* [Task objective] Quote the listing below in its entirety, omitting every image.

* [Stored data]
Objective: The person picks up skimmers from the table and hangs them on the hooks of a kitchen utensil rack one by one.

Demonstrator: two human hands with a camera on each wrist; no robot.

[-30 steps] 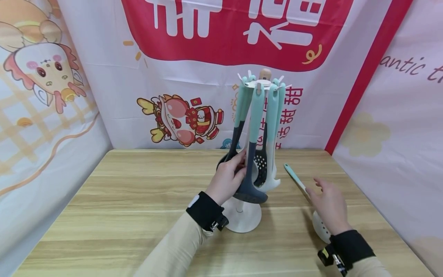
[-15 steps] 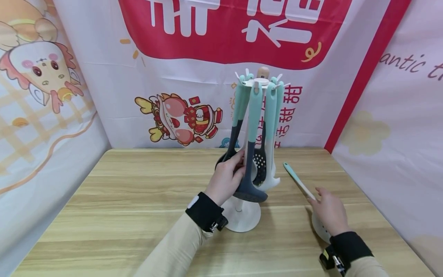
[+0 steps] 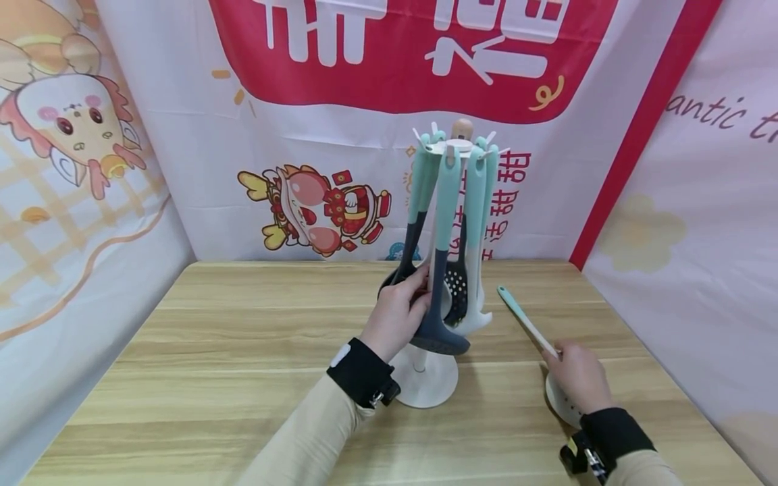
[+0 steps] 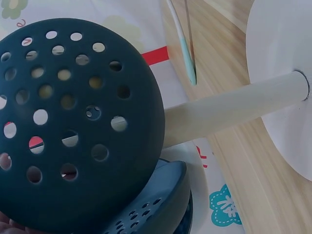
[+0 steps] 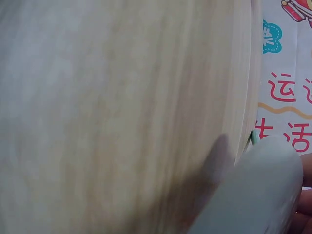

* [The completed task]
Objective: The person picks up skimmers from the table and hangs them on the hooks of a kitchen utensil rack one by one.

Demonstrator: two human hands with a camera on each wrist; no robot.

[-30 steps] 
[-15 steps] 
[+0 steps] 
[+0 steps] 
[+0 steps] 

This brings the exercise to completion.